I try to do it in mongo console...
db.documents.aggregate({$match:{'type':'chair'}},{$project:{'chairtype': 1, 'mijczjeqeo':1}},{$group:{'_id':'$chairtype','MID':{$avg:'$mijczjeqeo'}}})
{
"result" : [
{
"_id" : "T",
"MID" : 6.615384615384615
},
{
"_id" : "G",
"MID" : 8.310344827586206
},
{
"_id" : "E",
"MID" : 6.9523809523809526
}
],
"ok" : 1
}
db.documents.aggregate({$match:{'type':'chair'}},{$project:{'chairtype': 1, 'versions.0.content.mijczjeqeo':1}},{$group:{'_id':'$chairtype','MID':{$avg:'$versions.0.content.mijczjeqeo'}}})
{
"result" : [
{
"_id" : "T",
"MID" : 0
},
{
"_id" : "G",
"MID" : 0
},
{
"_id" : "E",
"MID" : 0
}
],
"ok" : 1
}
Well you cannot project like that in the aggregation pipeline.
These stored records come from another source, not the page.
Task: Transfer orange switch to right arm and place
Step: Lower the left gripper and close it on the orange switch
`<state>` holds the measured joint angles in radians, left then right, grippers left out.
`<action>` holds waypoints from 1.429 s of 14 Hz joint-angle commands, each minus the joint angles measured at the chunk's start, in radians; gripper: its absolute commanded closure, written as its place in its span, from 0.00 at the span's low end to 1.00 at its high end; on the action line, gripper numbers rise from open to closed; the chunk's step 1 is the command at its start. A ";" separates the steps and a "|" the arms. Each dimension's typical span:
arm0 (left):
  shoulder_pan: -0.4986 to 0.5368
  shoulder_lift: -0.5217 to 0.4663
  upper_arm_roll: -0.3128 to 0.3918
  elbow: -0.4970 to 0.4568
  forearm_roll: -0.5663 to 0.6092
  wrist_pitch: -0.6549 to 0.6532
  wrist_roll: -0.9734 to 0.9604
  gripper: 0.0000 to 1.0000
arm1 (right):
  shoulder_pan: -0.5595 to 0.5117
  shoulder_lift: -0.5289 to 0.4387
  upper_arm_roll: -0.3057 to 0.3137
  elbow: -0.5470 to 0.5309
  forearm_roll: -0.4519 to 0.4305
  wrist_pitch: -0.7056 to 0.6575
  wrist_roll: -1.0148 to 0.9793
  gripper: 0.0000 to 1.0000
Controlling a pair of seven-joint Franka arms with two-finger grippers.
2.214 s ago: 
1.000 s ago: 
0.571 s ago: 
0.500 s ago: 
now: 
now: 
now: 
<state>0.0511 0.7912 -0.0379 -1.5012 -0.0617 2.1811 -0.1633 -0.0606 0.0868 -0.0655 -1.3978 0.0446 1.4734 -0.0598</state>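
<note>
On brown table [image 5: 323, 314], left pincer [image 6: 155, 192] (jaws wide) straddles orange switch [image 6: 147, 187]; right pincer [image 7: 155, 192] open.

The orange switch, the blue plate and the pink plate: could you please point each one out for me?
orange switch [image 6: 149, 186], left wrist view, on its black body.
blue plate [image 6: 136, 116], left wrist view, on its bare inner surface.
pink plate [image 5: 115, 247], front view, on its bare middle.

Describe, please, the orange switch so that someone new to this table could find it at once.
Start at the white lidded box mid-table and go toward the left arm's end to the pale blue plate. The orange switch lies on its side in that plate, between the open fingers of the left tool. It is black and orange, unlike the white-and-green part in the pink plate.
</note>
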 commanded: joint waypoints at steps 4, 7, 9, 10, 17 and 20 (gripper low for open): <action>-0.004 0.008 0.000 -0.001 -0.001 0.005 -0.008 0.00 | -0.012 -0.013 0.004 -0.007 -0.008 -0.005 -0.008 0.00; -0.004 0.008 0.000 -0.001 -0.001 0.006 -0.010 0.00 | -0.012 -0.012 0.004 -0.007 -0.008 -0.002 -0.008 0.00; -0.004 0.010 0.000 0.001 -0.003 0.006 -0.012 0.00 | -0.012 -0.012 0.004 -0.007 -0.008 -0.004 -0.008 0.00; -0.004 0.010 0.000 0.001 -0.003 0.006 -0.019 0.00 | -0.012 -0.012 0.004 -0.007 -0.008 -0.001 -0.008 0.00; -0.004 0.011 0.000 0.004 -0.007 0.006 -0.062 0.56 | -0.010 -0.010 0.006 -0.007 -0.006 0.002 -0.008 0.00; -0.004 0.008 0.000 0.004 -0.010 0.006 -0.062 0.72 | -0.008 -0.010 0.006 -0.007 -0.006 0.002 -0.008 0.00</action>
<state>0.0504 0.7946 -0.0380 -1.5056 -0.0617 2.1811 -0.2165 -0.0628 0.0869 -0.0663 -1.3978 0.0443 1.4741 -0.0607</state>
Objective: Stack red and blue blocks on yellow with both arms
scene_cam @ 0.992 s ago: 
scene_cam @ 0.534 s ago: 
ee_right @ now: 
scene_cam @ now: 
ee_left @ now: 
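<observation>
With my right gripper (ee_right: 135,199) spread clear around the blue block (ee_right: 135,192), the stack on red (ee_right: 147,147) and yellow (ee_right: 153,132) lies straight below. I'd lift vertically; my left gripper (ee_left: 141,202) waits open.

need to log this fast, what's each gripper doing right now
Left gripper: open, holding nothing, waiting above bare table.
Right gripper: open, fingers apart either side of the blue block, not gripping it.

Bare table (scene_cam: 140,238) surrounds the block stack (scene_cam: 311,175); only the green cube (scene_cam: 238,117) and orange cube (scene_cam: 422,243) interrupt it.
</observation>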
If you want to act on array elements within an aggregation statement you first need to $unwind the array and then either $match the required element(s) or as in your case choose the $first item using an additional $group stage.
Your question does not show the structure of a document so I'll just use a sample, as my "chairs" collection:
{
"_id": 1,
"type": "chair",
"chairtype": "A",
"versions": [
{
"revision": 1,
"content": {
"name": "ABC",
"value": 10
}
},
{
"revision": 2,
"content": {
"name": "BBB",
"value": 15
}
}
]
}
{
"_id": 2,
"type": "chair",
"chairtype": "A",
"versions": [
{
"revision": 1,
"content": {
"name": "CCC",
"value": 20
}
},
{
"revision": 2,
"content": {
"name": "BAB",
"value": 12
}
}
]
}
Minimal, but enough to get the point. Now the aggregate statement:
db.chairs.aggregate([
// Normal query matching, which is good
{ "$match": { "type": "chair" } },
// Unwind the array to de-normalize
{ "$unwind": "$versions" },
// Group by the document in order to get the "first" array element
{ "$group": {
"_id": "$_id",
"chairtype": { "$first": "$chairtype" },
"versions": { "$first": "$versions" }
}},
// Then group by "chairtype" to get your average values
{ "$group": {
"_id": "$chairtype",
"MID": {"$avg": "$versions.content.value"}
}}
])
Of course if your actual document has nested arrays then you will be "unwinding" and "matching" the required elements. But that is the general process of "narrowing down" the array contents to the elements you need.